一方、農村部では開始が遅れる学校もあれば実施していない学校もある。教科担任制であるため、英語も英語専科教員が担当。国は英語を「国民的資質として必要」を位置づけ、児童、保護者ともに社会で活躍するには英語が不可欠だと考えている。そのため子どもは学校だけでなく塾に通うなど学習量がかなり多い。

韓国 – 英語ができる、できないは死活問題

韓国の英語教育

英語が教科として小学校に導入されたのが1997年。2010年度から時間量が増え、小学3,4年生が30分授業を週2回。
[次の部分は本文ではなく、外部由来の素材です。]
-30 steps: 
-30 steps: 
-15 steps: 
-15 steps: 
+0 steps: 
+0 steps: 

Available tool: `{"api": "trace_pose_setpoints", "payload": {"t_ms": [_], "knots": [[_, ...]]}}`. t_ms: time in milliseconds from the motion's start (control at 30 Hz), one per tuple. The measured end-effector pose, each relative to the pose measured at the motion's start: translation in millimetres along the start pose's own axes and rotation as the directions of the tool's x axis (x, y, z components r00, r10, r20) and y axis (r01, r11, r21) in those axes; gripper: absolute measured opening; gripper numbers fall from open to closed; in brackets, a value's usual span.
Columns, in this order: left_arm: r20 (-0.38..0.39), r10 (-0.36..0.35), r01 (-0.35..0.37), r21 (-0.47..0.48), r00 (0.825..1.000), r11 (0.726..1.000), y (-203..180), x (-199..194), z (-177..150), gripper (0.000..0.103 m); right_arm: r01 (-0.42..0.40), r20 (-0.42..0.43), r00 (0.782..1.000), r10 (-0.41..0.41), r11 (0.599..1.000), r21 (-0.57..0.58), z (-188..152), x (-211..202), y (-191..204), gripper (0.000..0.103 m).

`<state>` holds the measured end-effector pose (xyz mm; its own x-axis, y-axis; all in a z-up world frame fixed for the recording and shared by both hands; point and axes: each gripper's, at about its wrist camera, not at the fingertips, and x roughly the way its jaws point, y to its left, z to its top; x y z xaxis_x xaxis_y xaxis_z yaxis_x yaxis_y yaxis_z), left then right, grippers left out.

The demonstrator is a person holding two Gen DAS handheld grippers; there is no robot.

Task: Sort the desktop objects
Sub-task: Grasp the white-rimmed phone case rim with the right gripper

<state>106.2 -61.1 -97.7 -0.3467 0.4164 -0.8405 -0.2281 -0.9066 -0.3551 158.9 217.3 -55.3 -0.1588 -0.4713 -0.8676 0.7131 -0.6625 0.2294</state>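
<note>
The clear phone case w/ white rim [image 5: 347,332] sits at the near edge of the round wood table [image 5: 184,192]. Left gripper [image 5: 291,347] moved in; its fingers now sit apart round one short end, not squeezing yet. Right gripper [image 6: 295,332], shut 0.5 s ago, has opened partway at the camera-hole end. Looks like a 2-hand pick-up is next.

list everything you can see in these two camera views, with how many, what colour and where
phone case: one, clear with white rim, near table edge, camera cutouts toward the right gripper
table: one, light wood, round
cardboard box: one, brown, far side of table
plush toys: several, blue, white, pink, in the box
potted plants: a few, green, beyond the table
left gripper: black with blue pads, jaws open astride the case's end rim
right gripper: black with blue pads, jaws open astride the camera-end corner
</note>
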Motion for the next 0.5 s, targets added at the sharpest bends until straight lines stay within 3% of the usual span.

小学5,6年生では週3回おこなわれている。3~6年生の英語の授業は全て英語でおこなうことが原則としているため、徹底した教員研像がおこなわれている。

また、授業は教員にネイティブスピーカーのティームティーチングが奨励され、外国人講師にも力を入れる。このように韓国政府は英語教育に膨大な予算をつけ、激化する国際競争に勝つべく国を上げて国民の英語力教科に取り組んでいる。韓国ではいい大学、いい企業に就職するには英語が不可欠。英語ができるかどうかは死活問題であるため、英語保育園や英語塾など民間での早期英語教育も年々過熱している。